Instructions for the task:
All that should be output is the block of lines below from the line with "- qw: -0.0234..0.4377" to the line with "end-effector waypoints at", both included, exactly as written.

------------------------

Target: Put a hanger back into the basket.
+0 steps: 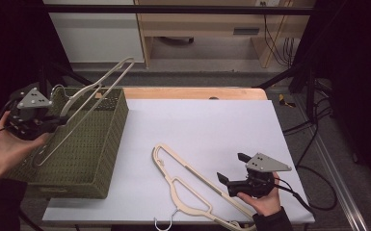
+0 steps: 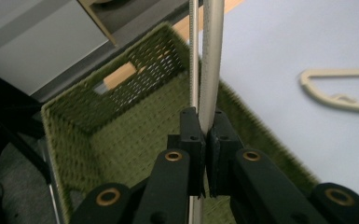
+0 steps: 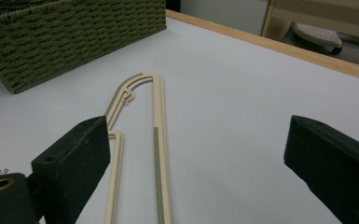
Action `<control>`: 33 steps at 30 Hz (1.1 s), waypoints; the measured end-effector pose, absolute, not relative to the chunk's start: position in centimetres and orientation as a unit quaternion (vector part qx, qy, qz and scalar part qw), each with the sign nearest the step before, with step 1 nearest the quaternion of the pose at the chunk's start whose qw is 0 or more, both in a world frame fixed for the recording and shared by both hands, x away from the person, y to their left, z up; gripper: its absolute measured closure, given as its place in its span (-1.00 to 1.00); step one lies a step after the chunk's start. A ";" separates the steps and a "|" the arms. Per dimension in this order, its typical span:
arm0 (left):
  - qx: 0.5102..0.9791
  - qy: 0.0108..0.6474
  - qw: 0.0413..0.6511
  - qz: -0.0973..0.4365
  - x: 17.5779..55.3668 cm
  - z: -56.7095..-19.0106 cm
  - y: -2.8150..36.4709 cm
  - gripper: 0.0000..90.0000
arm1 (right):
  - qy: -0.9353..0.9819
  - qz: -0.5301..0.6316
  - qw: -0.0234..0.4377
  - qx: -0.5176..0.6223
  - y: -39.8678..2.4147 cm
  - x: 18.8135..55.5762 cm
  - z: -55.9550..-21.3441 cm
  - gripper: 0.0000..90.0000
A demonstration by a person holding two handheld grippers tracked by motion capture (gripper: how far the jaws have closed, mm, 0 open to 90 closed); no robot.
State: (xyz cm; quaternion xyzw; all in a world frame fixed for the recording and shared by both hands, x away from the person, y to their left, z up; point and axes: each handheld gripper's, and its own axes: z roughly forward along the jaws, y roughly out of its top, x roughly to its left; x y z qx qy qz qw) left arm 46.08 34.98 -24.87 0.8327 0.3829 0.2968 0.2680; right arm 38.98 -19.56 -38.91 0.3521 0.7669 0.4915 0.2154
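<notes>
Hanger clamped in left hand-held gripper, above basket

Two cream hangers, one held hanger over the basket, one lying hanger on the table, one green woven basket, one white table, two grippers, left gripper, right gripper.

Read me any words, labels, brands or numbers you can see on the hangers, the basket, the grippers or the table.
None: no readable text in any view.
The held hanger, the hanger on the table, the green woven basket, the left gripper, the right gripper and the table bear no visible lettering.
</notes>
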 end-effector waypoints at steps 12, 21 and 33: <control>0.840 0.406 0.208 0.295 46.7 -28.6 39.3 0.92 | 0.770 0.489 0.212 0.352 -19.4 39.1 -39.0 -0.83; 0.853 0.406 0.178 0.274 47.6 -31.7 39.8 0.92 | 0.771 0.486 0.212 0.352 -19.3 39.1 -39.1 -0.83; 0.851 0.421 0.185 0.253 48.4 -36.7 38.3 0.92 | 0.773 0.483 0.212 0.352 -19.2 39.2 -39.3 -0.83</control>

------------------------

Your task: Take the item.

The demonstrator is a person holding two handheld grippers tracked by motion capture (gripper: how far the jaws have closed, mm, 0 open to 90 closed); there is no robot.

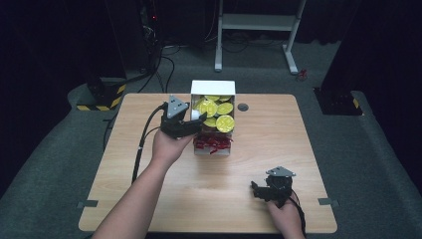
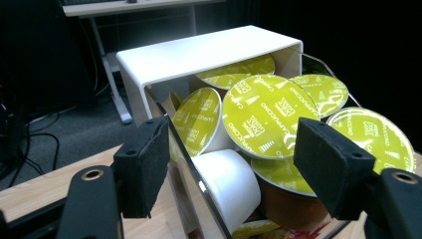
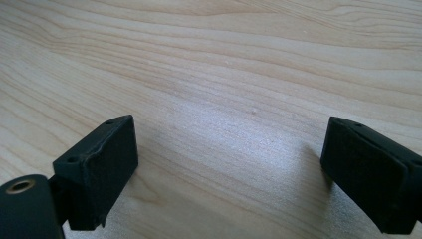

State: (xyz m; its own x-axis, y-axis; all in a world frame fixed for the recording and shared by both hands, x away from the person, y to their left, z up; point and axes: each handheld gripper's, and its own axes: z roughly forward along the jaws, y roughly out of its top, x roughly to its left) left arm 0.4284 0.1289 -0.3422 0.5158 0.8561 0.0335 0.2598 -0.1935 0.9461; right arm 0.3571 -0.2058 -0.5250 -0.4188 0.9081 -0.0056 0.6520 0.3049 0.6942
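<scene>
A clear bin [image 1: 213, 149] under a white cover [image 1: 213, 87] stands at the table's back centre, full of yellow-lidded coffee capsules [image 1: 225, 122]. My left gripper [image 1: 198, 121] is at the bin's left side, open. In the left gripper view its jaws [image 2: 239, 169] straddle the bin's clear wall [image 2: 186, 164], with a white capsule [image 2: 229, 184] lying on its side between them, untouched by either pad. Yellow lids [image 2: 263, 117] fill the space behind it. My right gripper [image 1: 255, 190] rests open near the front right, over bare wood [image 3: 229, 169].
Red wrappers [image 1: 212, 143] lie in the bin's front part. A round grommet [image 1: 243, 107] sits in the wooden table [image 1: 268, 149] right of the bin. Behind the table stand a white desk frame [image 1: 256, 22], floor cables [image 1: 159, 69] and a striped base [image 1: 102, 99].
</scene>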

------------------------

Exercise response:
  - qw: -0.0234..0.4377
  - qx: -0.5176..0.6223
  - y: -39.8678..2.4147 cm
  - x: 18.8135..55.5762 cm
  - z: -55.9550..-21.3441 cm
  - gripper: 0.0000..90.0000
A demonstration by a person holding two handheld grippers tracked by motion capture (gripper: how far the jaws have closed, mm, 0 open to 90 closed); no robot.
State: (xyz cm; quaternion xyzw; all in a world frame fixed for the recording and shared by both hands, x away from the person, y to their left, z up; point and axes: each handheld gripper's, and its own axes: z roughly forward along the jaws, y roughly out of its top, x roughly to its left; x y z qx qy qz qw) left arm 46.08 34.98 -24.87 0.8327 0.3829 0.2968 0.2680; right arm 38.98 -19.56 -38.91 0.3521 0.7669 0.4915 0.2154
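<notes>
Hanger clamped in left hand-held gripper, above basket

Two cream hangers, one held hanger over the basket, one lying hanger on the table, one green woven basket, one white table, two grippers, left gripper, right gripper.

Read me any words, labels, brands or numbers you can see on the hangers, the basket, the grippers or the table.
None: no readable text in any view.
The held hanger, the hanger on the table, the green woven basket, the left gripper, the right gripper and the table bear no visible lettering.
</notes>
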 end-effector waypoints at steps 12, 21 and 33: <control>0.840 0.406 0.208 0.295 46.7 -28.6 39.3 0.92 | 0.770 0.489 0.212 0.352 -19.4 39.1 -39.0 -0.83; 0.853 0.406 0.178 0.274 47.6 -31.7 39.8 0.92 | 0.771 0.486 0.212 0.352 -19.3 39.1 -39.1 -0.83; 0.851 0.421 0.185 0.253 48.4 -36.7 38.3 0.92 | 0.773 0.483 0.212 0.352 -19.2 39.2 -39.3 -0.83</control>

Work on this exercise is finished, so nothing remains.